The line containing "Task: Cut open" marks the end, so write out exactly every line from the top of the entries below through that one.

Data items
+ + + +

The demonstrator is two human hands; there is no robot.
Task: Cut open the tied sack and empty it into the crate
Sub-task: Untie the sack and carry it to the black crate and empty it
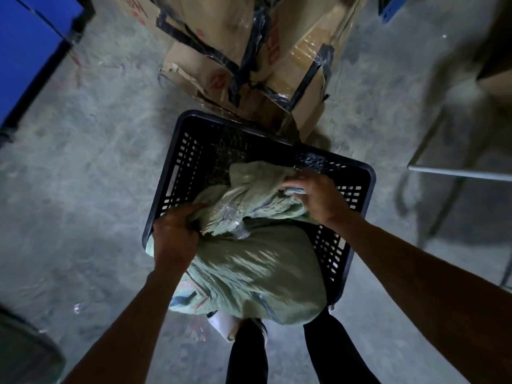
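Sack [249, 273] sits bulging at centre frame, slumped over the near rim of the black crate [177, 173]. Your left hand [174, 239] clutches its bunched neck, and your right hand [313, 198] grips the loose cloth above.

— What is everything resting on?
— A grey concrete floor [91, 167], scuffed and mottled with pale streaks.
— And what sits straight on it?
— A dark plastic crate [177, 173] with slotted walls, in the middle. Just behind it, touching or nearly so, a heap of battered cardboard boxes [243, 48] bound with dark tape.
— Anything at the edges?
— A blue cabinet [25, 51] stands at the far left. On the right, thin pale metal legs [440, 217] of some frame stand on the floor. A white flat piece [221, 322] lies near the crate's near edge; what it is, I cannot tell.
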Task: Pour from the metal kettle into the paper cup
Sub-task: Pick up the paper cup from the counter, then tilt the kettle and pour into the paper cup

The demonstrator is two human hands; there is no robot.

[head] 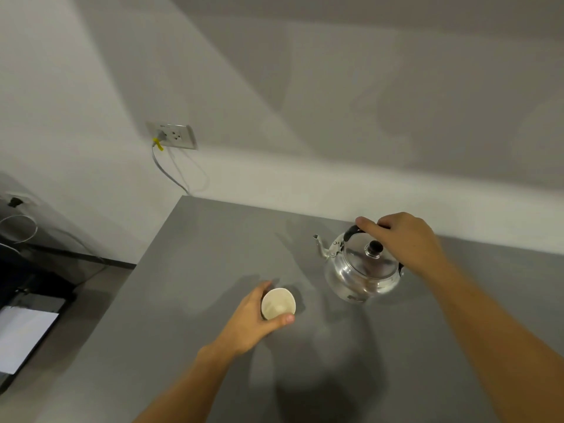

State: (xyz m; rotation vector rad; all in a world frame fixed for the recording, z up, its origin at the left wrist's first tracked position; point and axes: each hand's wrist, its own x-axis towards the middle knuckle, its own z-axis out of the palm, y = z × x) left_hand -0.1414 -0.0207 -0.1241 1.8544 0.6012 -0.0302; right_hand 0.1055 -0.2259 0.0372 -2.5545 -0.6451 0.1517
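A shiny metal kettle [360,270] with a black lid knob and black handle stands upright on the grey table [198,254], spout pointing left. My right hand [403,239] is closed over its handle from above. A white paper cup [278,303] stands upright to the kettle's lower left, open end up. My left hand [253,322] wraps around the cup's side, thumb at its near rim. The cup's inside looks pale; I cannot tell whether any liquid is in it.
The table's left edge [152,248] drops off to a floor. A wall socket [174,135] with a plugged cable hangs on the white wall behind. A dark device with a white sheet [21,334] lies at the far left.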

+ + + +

_Solution_.
The demonstrator is two human hands; there is no robot.
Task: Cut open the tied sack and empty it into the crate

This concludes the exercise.